**INSTRUCTIONS FOR THE TASK**
The reply should be one number: how many lines of the data below contain "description".

**LISTED RECORDS**

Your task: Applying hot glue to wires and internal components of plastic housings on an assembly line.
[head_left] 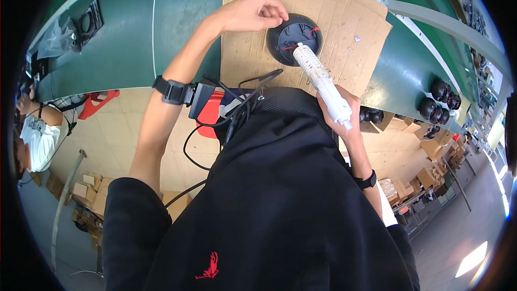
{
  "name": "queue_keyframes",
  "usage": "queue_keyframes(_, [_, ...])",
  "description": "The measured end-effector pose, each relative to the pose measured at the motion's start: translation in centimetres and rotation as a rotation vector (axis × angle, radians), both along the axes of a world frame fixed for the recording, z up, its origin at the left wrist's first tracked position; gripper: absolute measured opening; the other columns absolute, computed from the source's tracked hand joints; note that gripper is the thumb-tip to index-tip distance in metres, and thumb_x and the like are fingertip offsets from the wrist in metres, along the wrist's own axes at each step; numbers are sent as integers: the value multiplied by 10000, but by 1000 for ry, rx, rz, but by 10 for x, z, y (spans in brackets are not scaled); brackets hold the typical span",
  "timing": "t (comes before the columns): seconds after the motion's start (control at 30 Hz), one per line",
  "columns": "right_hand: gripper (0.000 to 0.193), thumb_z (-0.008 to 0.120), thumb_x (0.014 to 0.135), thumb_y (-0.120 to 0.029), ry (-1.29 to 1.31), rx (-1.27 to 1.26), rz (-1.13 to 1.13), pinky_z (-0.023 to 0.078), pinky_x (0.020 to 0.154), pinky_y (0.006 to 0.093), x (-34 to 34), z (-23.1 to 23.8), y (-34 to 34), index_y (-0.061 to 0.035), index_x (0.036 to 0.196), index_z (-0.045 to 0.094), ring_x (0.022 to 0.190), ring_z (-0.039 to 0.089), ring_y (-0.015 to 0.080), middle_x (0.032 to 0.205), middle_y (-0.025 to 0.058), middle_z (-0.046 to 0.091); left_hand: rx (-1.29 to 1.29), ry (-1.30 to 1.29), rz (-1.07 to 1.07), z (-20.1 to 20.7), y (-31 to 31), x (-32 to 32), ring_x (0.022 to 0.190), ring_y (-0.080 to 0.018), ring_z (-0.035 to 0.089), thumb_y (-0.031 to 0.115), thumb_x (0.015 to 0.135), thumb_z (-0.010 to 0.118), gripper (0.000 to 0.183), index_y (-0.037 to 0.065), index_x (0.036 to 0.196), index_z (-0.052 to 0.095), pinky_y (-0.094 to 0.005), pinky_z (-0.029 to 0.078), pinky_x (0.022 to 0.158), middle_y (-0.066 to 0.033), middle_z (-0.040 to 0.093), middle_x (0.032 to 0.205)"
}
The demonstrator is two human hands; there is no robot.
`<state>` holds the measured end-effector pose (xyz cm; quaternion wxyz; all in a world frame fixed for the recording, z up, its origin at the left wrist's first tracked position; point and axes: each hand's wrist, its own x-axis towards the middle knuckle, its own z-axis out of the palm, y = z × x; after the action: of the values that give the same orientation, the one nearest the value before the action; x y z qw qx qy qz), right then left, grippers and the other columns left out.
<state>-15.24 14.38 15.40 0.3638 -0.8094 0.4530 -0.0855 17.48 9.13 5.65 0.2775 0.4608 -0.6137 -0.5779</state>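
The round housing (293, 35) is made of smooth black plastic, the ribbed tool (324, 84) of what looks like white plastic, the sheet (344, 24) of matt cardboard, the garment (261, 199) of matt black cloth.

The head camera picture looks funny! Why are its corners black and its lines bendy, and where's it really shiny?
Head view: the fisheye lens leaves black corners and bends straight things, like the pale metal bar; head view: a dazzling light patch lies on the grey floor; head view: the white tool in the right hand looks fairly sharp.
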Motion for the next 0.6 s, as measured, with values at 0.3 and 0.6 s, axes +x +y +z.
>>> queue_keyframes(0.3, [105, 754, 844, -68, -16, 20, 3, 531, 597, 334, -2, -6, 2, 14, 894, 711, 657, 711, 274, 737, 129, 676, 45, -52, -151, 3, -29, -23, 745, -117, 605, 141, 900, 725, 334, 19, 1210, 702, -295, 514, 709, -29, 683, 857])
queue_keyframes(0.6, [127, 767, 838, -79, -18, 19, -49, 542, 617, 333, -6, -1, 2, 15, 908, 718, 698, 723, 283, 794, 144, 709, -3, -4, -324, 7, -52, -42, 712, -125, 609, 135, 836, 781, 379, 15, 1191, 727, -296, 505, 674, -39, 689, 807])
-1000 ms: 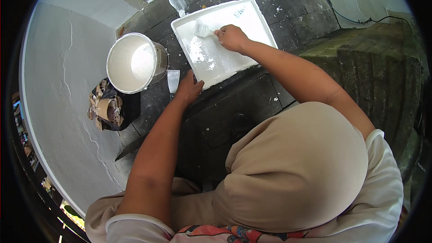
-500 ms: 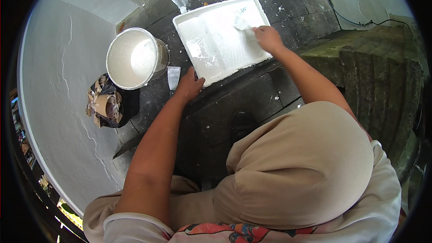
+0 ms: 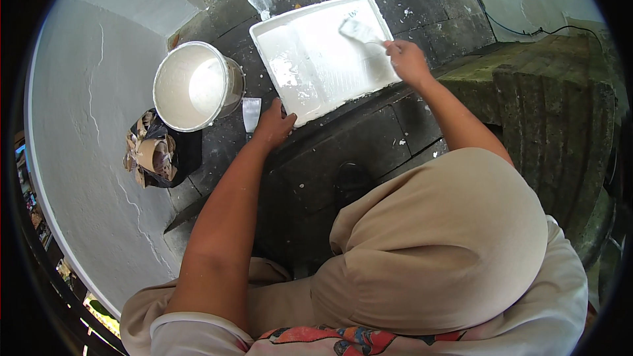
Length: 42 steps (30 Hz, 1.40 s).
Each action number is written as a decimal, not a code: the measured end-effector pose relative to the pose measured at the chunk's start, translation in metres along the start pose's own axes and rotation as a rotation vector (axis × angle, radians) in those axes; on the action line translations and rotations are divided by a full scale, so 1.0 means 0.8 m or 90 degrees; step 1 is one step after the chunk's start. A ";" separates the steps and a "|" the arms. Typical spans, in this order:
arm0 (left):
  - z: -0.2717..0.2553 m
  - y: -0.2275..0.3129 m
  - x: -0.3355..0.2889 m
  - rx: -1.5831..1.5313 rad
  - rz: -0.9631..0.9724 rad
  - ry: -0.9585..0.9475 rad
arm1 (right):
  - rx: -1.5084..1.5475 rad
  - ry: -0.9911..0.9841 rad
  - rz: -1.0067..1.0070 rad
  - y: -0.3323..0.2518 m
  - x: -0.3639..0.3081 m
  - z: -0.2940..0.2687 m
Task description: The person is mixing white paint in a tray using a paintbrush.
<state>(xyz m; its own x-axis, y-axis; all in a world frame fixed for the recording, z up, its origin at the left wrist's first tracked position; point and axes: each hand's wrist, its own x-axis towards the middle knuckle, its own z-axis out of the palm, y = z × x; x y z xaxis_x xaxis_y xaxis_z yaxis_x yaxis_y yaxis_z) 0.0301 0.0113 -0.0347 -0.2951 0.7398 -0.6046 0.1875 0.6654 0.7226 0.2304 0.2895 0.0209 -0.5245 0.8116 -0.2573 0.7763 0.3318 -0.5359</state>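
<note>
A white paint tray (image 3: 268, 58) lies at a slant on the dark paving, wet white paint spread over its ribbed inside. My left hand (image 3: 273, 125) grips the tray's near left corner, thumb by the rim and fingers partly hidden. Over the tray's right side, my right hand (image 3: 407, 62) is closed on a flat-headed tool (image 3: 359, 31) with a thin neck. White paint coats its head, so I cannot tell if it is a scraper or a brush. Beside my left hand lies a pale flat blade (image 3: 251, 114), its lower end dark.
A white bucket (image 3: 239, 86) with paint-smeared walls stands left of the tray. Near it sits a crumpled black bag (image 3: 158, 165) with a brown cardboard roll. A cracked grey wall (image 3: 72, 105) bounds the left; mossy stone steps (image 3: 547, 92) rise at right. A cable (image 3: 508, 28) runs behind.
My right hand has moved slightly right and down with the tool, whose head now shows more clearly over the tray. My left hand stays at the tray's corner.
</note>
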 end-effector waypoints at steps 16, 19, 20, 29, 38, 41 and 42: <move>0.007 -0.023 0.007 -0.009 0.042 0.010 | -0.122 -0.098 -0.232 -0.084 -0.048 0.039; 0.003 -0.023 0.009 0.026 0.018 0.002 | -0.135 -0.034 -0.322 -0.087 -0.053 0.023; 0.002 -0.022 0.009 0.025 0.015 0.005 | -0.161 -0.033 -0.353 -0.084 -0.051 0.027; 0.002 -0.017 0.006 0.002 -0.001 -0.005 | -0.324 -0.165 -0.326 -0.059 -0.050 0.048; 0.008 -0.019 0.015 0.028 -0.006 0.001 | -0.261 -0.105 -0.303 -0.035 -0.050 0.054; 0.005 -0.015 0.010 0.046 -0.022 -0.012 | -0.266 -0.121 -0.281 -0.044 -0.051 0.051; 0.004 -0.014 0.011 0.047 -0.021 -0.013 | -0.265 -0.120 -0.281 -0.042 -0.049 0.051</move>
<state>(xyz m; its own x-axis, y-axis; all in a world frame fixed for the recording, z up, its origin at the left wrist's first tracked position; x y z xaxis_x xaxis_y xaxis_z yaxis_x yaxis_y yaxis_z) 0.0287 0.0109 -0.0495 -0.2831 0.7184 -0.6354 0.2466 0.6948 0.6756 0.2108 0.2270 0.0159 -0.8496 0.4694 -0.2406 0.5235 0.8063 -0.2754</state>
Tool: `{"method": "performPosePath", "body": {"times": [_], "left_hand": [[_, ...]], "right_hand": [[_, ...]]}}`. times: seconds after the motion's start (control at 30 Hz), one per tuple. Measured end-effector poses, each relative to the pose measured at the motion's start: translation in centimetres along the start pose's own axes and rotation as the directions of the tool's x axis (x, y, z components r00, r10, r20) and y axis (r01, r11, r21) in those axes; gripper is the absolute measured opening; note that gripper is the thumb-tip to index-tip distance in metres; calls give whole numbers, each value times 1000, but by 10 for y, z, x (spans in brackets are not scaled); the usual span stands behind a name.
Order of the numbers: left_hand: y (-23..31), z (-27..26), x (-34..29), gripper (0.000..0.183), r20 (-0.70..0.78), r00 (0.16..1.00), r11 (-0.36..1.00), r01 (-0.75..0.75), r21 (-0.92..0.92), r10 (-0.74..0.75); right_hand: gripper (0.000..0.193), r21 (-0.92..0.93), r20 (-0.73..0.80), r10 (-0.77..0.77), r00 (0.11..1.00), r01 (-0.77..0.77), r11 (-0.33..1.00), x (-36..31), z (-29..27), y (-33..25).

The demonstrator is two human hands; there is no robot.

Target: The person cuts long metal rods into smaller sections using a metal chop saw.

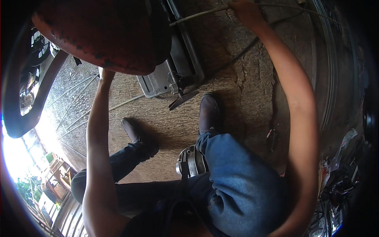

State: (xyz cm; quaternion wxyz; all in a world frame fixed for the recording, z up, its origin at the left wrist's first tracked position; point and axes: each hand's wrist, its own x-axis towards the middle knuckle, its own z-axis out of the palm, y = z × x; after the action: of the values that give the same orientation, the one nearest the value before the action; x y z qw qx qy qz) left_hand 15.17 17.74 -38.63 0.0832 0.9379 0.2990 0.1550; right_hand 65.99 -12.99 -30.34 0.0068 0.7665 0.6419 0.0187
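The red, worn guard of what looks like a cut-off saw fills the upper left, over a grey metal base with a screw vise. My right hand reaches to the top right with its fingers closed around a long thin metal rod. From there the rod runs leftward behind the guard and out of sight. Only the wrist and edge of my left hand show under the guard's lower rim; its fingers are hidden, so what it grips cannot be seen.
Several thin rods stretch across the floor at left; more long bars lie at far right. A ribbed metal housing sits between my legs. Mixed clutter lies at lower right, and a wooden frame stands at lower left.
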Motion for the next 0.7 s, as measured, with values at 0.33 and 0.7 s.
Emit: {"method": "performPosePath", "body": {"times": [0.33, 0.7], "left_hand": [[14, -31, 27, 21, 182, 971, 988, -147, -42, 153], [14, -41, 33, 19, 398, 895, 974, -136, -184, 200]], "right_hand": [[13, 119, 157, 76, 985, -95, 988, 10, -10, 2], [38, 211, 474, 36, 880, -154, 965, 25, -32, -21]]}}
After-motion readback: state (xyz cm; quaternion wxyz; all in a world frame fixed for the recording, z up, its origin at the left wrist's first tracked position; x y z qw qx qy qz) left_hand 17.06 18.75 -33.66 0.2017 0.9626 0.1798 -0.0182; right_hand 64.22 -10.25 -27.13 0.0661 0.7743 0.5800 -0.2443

**OUTPUT FOR THIS EXERCISE**
2